* **Exercise objective**:
In the listing below, find the line holding "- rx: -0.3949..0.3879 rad" and the line holding "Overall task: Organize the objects". Write out those two lines and all lines between, exactly, and nothing more.

* **Recorded data**:

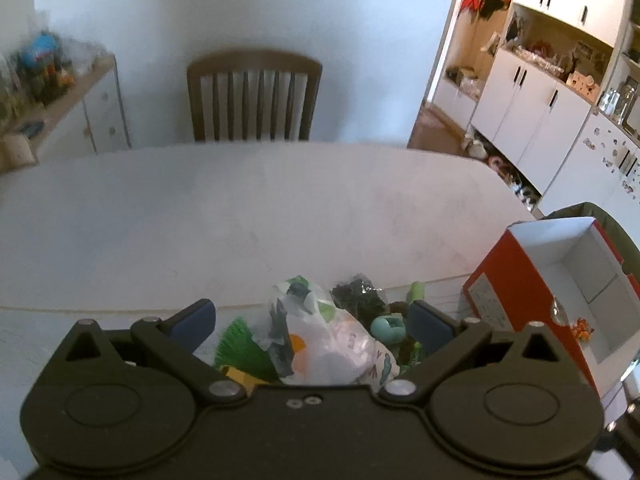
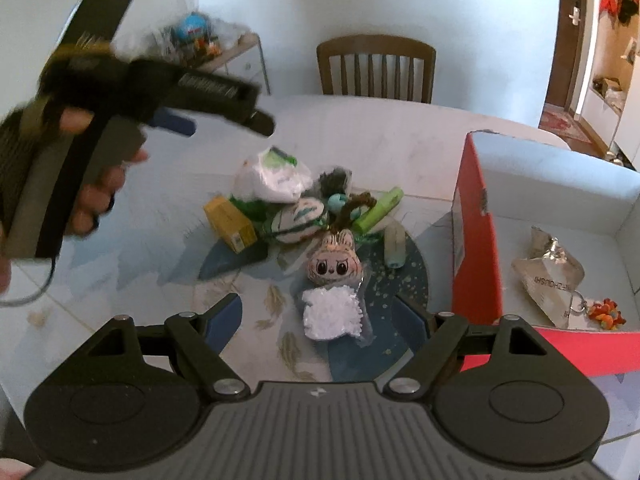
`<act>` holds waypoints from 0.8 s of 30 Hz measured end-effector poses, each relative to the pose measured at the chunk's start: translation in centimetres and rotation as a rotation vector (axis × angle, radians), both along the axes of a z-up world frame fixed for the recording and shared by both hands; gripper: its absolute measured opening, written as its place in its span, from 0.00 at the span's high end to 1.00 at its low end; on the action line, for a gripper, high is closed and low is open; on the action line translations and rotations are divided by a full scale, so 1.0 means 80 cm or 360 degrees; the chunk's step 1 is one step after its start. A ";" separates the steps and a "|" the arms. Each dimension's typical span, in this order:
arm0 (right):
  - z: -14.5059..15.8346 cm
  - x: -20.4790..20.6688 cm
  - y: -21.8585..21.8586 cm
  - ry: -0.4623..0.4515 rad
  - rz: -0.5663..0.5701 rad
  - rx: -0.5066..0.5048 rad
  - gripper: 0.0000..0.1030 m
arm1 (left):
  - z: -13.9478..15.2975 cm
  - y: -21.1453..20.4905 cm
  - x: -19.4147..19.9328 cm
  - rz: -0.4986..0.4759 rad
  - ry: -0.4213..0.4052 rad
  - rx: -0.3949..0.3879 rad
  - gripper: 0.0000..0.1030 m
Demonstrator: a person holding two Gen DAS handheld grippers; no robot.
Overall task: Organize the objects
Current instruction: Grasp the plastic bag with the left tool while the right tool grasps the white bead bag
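On the left of the right wrist view, a person's hand (image 2: 92, 184) grips the handle of the left gripper (image 2: 224, 120), which is raised above the table (image 2: 380, 136) and blurred, its fingers spread apart with nothing between them. From its own camera that gripper hangs over the pile of small objects (image 1: 320, 332): a white plastic bag (image 2: 272, 176), a yellow box (image 2: 230, 222), a green tube (image 2: 378, 208) and a big-eyed plush head (image 2: 334, 260) lie close together on a round blue mat (image 2: 412, 280). Nearer the camera, the right gripper (image 2: 318, 320) also has its fingers wide apart and empty, a packet of white granules (image 2: 330, 314) lying on the mat between them. Furthest right stands an open red box (image 2: 474, 240) with a white interior, holding a clear crinkled bag (image 2: 546, 268) and an orange keychain charm (image 2: 606, 314).
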State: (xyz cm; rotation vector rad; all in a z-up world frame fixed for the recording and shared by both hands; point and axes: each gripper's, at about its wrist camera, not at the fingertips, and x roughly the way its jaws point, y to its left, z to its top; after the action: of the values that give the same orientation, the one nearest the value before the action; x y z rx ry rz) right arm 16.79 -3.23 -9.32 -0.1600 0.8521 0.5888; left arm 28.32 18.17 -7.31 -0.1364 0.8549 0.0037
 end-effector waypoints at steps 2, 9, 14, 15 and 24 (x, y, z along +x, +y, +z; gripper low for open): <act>-0.009 0.005 0.004 0.0002 0.0003 -0.0031 0.21 | -0.008 0.004 0.015 0.0011 0.0056 -0.0034 0.01; -0.040 0.023 0.011 0.0053 0.0000 -0.0076 0.21 | -0.038 0.005 0.051 0.0030 0.0207 -0.0061 0.01; -0.060 0.032 0.019 0.0075 0.0017 -0.0098 0.21 | -0.061 0.008 0.059 0.0058 0.0297 -0.0136 0.01; -0.064 0.033 0.021 0.0070 0.0017 -0.0114 0.21 | -0.065 0.008 0.061 0.0064 0.0315 -0.0153 0.01; -0.090 0.052 0.030 0.0089 0.0016 -0.0154 0.21 | -0.083 0.008 0.064 0.0074 0.0365 -0.0148 0.10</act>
State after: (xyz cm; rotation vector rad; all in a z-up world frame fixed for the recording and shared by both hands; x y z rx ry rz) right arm 20.96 -0.82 -16.49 -0.2369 0.9350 0.5640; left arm 33.46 18.80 -13.92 -0.2465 1.0811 0.0234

* **Final answer**:
  - rx: -0.3949..0.3879 rad
  - gripper: 0.0000..0.1030 m
Demonstrator: a person holding two Gen DAS handheld grippers; no robot.
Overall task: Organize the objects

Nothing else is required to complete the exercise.